Have I had times in the last 25 years I’ve wanted God to leave me alone till I swallow down my spittle? Maybe! There have been some tough places I’ve been asked to go to and they’ve needed energy and I’ve had some railing prayers at God in them! But I’m still here. I wonder what sort of Methodist Church there will be when I mark 50 years in 2049! 



In Evensong when you share the creed it’s customary to face the high altar. Tonight I noticed the twelve apostles with Jesus in the middle of them in the stained glass. They were a motley crew, they made mistakes and yet Jesus believed in them. So I will keep going and keep trying to be as excited about the call to ordained ministry as I was in 1999. 

Ministry actually 25 years on is different but it in this climate can be exciting. I’m doing far more ecumenically and with other partners and I’m known outside the churches as I walk around. It feels like the gap between church and community is lessening. The challenge is I think that people want to talk God, they are just not attracted to churches anymore and how on earth do you appeal to anyone under 60 to come to church now? I’m going to where people are but this isn’t growing the institution. 



In a scrapbook put together for my ordination full of letters and cards sent to me mostly from the fabulous what was then the Ashton Circuit, I have these words: 

We are not ordaining you to ministry; that happened at your baptism.

We are not ordaining you to be a caring person; you are already called to that.

We are not ordaining you to serve the Church in committees, activities, organisation; that is already implied in your membership.

We are not ordaining you to become involved in social issues, ecology, race, politics, revolution, for that is laid upon every Christian.

We are ordaining you to something smaller and less spectacular: to read and interpret those sacred stories of our community, so that they speak a word to people today; to remember and practice those rituals and rites of meaning that in their poetry address human beings at the level where change operates; to foster in community through word and sacrament that encounter with truth which will set men and women free to minister as the body of Christ.

We are ordaining you to the ministry of the word and sacraments and pastoral care.

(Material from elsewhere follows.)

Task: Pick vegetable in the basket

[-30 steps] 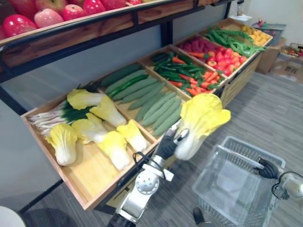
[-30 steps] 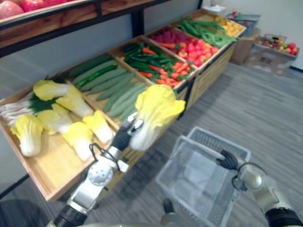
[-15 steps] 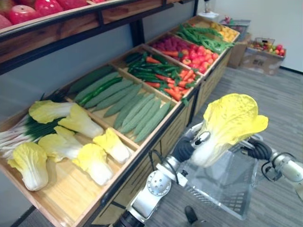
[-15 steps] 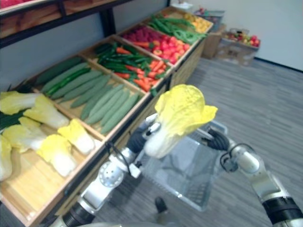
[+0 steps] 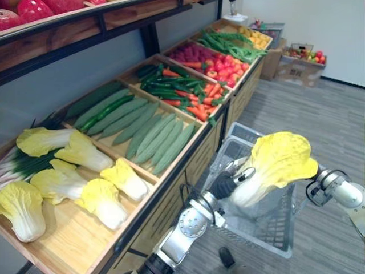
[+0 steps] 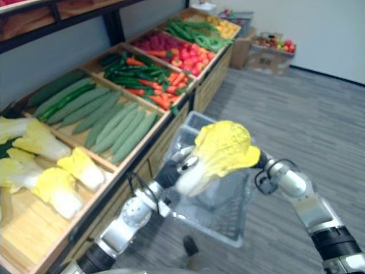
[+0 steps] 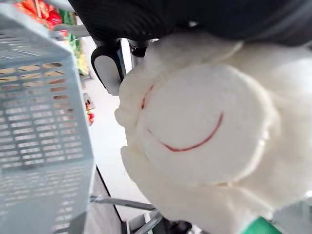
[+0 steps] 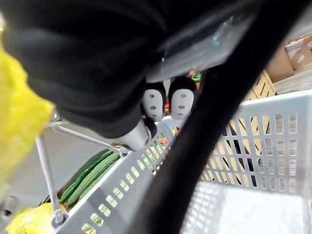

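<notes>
Left hand [image 5: 223,184] has its fingers closed round the white stem of a napa cabbage [image 5: 276,162], holding it tilted, yellow leaves uppermost. The cabbage hangs over the open top of the grey plastic basket [image 5: 259,225]. Right hand [image 8: 156,102] curls its fingers round the basket's wire handle [image 8: 43,165]. Beyond, wooden crates [image 5: 74,251] hold more cabbages [image 5: 97,194], then cucumbers [image 5: 154,134].

We face a long slanted wooden display stand [image 5: 247,96] along the left, its grey back wall [image 5: 68,77], grey plank floor [image 5: 325,117] right, white wall [image 5: 325,23] far.
</notes>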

God grant you grace not to betray but uphold it, not to deny but affirm it, through Jesus Christ our Lord. Amen.

On Sunday I will be at my colleague Sarah’s ordination in Harrogate. It will be a chance to thank God for the last 25 years and to place everything in his hands because I know changes will be coming. For the beloved Church to be here in 2049 we have to be brave and we have to trust. For me ordination was not the end but the beginning and while it’s been tough I don’t regret God badgering me and I’m happy to see in my final years and in supernumerary land what God might be up to! 

Remember John Wesley after ordaining ministers in America which caused our split from the C of E, he sent out his new clergy to spark something new, something he could not predict. If we knew the future, well wouldn’t that be boring?! 

Bring on the next 25 years! The 1999 Conference adopted a really exciting report on the nature of Church: “Called to Love and Praise.” Maybe we need to read it because I think if we are to flourish we have to rediscover our purpose. Don’t we?  Discuss! 

My beloved minister in my teenage years Geoff Hawkridge wrote me a letter after being at my accreditation as a local preacher in 1990. He urged me to consider candidating and he called ordained ministry the greatest calling in the world. I faffed about for three years. I needed my Chair of District, Garth Rogers to waft his cigarette at me and tell me in no uncertain terms to get on with it! And 25 years later here I stand, I can do no other. To quote Luther!